### TASK DETAILS
Set down each line from the start of the material exactly, please, up to and including the one that contains "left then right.".
=== Section Start ===
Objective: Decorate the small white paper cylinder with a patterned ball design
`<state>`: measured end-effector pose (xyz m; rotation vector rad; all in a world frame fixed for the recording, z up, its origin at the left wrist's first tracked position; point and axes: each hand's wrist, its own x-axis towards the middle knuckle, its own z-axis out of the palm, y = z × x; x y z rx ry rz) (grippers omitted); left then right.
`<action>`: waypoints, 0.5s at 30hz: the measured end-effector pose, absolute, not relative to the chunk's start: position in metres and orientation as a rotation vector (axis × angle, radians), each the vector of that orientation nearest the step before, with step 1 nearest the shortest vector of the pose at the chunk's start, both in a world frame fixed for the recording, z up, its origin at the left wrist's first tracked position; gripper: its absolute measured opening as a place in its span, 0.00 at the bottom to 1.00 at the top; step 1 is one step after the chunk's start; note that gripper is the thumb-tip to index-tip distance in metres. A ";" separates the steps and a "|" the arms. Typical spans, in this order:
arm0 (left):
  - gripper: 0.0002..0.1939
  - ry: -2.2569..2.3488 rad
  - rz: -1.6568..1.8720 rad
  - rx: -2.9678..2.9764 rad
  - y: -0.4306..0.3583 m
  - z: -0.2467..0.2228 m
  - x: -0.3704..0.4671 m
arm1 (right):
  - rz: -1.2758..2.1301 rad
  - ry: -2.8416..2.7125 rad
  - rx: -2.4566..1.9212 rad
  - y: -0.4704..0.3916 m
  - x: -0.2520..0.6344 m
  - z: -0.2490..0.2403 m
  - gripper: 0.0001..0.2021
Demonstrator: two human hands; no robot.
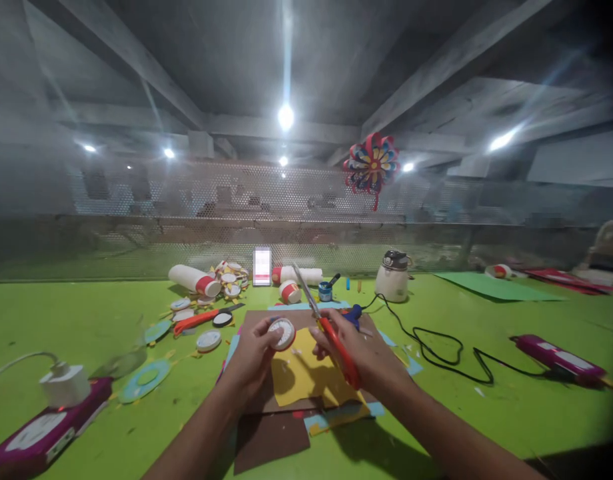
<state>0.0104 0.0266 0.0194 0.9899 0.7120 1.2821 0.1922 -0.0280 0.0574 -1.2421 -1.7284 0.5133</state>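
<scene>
My left hand (259, 347) pinches a small round white disc (282, 333) with a red rim between thumb and fingers. Opposite it, my right hand (346, 340) grips orange-handled scissors (336, 347), their metal blades pointing up and away from me, apart from the disc. Beneath both hands lies a yellow sheet (299, 373) with small white scraps on it. Brown sheets (271, 443) and light blue pieces lie under the yellow one. Just behind my right hand, a dark blue tool (354, 317) is partly hidden.
An orange cutter knife (199, 322) lies left among paper discs (209, 341). Paper cups (289, 291), a blue jar (325, 291), a phone (262, 267) and a white-and-black container (392, 277) stand behind. Purple power strips (559, 360) flank the table; a black cord (446, 357) runs right.
</scene>
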 end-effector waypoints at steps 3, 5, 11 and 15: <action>0.20 0.694 1.232 1.015 0.016 0.018 0.020 | 0.537 -1.700 -1.279 -0.035 0.181 0.073 0.12; 0.22 0.685 1.188 1.015 0.011 0.016 0.024 | 0.568 -1.670 -1.357 -0.039 0.180 0.080 0.13; 0.27 0.745 1.167 0.979 0.004 0.019 0.026 | 0.851 -1.489 -1.218 -0.027 0.182 0.055 0.18; 0.29 0.784 1.162 0.948 -0.006 0.028 0.028 | 1.088 -1.380 -1.130 -0.020 0.182 0.033 0.23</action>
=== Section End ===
### YOUR RESPONSE
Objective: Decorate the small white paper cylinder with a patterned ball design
`<state>`: measured end-effector pose (xyz m; rotation vector rad; all in a world frame fixed for the recording, z up, its origin at the left wrist's first tracked position; point and axes: each hand's wrist, its own x-axis towards the middle knuckle, its own z-axis out of the palm, y = z × x; x y z rx ry rz) (grippers omitted); left then right.

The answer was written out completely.